Another moment of truth for me was how would this impact my existing photos library. I’ve got a feeling my wife isn’t the only person currently jamming thousands of photos into the Apple servers. Will that slow down to my already established Photos library? The answer is no.

I sat on my couch this morning and had my laptop and my iPad open simultaneously. As quickly as I was deleting, favoriting, and modifying images in one device, they showed up on the other. These photos are all large file sizes and this demonstration of cloud-based syncing is impressive coming from Apple. After we’ve all made Apple the cloud services whipping boy for so long, I’m actually surprised more people aren’t making a bigger deal about how stable Photos cloud sync is just a few days after launch.
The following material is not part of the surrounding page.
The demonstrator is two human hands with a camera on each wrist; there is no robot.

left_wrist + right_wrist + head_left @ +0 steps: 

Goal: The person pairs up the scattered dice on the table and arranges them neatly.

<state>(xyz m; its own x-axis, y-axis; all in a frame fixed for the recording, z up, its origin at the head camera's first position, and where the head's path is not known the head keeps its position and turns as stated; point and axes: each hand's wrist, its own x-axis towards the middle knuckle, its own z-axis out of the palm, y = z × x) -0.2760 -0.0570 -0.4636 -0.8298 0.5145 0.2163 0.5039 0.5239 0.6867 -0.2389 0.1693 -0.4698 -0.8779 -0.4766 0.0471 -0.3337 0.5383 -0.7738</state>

Another clear design goal of the new Photos app is to make editing easier. Again, the tools are simpler and while the edit tools don’t rise to the level of Aperture, they are also better than iPhoto. It looks like Apple is clearly aiming for a middle ground. 

There is a lot more to learn about the Photos application and I’m going to be producing more content on the Photos app in the near future here at MacSparky and the Mac Power Users. For the meantime, I would recommend that you start experimenting with the application as well. So long as Apple can keep up with the server load, Photos is a substantial improvement for photo management.

Photo Management and the Mac

For so long, photo management between our Macs and iOS devices has felt like the mythical white whale. We are all taking more pictures than ever and at the same time using multiple devices, making photo management a nightmare. It didn’t help that iPhoto and Aperture lingered, feeling like relics of a bygone era and every independent company that tries to come up with an innovate web-based solution seems to fold up before it gets any momentum.

However, at WWDC in 2014, Apple promised they are taking photos to the cloud and they really get it this time. They even explained they were working on a new photos app for the Mac, called, appropriately, Photos that would let us seamlessly work between devices. 

Then there was silence.

In fact, there was so much silence that I began to wonder if there was a problem. Today, the most recent developer build of Yosemite showed up with the Photos app for Mac, ready for testing. I’m so eager to see this work (and so tired of iPhoto) that I loaded it up and, after making appropriate backups, pressed the button to move my iPhoto library into Photos. I’m not going to go into great detail about it. Others have. I will say however, that the app feels pretty good for a beta and already runs much faster on my Mac than iPhoto ever did with the exact same library.

Am I feeling a glimmer of hope?

There is going to a public beta at some point and nobody outside of Cupertino has tested it enough yet to really render judgment but right now it feels like Apple has a contender for solving the photo problem.